At 16, Strong took part in March of the Living, a program that takes thousands of high school students on trips to Poland, so that they can tour what remains of the Nazi concentration camps erected during the Holocaust.

“When you watched that many people going from Birkenau to Auschwitz under the gates of ‘Arbeit Macht Frei’ in silence, it’s so powerful,” Strong recalls. “We sang on top of the crematorium that the Jews had blown up after they were liberated. It had been a rainy day and when we started to sing, the sun came out. It was a song by Chana Senesh about seeing the sun and being free. And Elie Wiesel spoke. This is a man who has spoken around the world and he teared up after we sang. He said, ‘I look at this sea of faces and I know [that] had you all been here during the war, you’d all be dead.’”

Strong’s own grandmother helped save an entire generation of Jews by putting her five sisters on a boat from Russia to the United States during the pogroms in Eastern Europe. “I’m not afraid to say I’m Jewish and to love my landsmen and to embrace my culture and where I’m from.

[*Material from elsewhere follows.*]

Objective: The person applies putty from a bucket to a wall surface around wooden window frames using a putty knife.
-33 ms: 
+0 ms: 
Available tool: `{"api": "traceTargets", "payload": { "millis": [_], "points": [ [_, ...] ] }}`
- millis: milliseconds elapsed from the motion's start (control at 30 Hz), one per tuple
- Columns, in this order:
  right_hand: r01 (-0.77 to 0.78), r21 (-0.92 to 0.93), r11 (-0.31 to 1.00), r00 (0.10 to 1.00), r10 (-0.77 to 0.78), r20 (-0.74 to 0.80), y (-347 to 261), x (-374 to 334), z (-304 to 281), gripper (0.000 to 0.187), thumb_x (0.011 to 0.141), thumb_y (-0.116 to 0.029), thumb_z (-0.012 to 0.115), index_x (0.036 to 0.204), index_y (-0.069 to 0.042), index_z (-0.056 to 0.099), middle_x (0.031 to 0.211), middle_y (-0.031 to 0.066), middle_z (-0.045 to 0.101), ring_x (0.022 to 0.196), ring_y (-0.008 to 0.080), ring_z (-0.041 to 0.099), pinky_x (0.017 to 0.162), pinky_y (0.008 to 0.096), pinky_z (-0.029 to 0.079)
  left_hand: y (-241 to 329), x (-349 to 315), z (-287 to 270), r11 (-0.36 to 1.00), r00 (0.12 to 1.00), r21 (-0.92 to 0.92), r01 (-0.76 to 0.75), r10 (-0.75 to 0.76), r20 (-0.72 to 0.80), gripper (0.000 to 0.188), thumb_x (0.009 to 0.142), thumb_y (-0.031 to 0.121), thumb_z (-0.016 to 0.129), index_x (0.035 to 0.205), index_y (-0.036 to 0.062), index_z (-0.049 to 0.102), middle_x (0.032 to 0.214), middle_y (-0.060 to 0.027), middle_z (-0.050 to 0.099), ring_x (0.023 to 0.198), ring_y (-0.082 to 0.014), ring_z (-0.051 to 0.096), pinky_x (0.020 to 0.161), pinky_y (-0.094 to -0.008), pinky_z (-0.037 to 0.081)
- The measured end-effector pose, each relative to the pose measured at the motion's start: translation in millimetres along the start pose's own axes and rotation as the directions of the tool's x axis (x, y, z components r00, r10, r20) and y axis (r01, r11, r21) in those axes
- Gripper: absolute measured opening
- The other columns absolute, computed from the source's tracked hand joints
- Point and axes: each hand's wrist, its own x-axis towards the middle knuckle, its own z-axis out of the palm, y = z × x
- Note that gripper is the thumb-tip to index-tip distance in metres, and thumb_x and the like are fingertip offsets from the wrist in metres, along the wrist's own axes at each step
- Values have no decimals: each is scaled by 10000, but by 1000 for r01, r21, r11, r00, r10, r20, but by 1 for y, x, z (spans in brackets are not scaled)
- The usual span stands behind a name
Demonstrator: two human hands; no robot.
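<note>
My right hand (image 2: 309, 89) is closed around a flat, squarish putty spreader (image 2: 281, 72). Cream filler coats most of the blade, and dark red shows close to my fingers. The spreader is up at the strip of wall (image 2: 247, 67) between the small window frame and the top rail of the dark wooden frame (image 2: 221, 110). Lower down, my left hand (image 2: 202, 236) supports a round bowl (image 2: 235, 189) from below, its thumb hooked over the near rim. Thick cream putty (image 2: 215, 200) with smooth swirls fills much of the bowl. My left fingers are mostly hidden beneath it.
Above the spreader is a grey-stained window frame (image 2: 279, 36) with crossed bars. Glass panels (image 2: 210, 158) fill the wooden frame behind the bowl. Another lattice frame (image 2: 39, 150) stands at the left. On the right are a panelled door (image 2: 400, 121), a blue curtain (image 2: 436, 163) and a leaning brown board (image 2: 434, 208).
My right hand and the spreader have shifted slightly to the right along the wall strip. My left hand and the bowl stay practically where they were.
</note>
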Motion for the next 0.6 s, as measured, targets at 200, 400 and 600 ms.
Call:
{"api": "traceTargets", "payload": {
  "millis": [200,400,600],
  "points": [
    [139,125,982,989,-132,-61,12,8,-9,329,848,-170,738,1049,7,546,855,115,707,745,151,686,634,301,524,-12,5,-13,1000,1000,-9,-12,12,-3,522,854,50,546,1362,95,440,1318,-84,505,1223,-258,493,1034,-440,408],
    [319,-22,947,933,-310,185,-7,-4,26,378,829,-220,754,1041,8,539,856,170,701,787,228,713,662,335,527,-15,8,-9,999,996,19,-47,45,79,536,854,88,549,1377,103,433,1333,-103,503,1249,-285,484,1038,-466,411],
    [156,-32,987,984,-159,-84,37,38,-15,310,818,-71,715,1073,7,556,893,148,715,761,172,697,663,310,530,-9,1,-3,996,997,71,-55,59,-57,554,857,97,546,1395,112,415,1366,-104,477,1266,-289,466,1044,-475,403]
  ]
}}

It’s something I feel very strongly about. I’m very proud of where I’ve come from and I hope to help educate people online as much as I can to just love each other. That’s really what it’s all about.”

During the most recent bout of fighting between Israel and Hamas this past May, the actress helped raise money for Children of Peace. The British non-profit is devoted to fostering relations between young Israelis and Palestinians by way of the arts.

“It’s so beautiful and even me doing that still had hatred online,” she adds. “I don’t understand how people don’t understand that Judaism and politics are two different discussions. Nobody should be penalized or hated for who they worship, who they love, the color of their skin, where they’re from. I don’t understand it at any level.”

Strong closes out our interview with by adopting her iconic Timmy Turner voice: “I wish we could all love each other.”

Cosmo, Wanda…you heard the kid. Make it so.

All six episodes of Loki Season 1 now available to stream on Disney+. In addition, Strong can currently be seen in the live-action role of drug boss Tiggy Sullivan on Pretty Hard Cases (the first season is now available to watch on IMDb TV).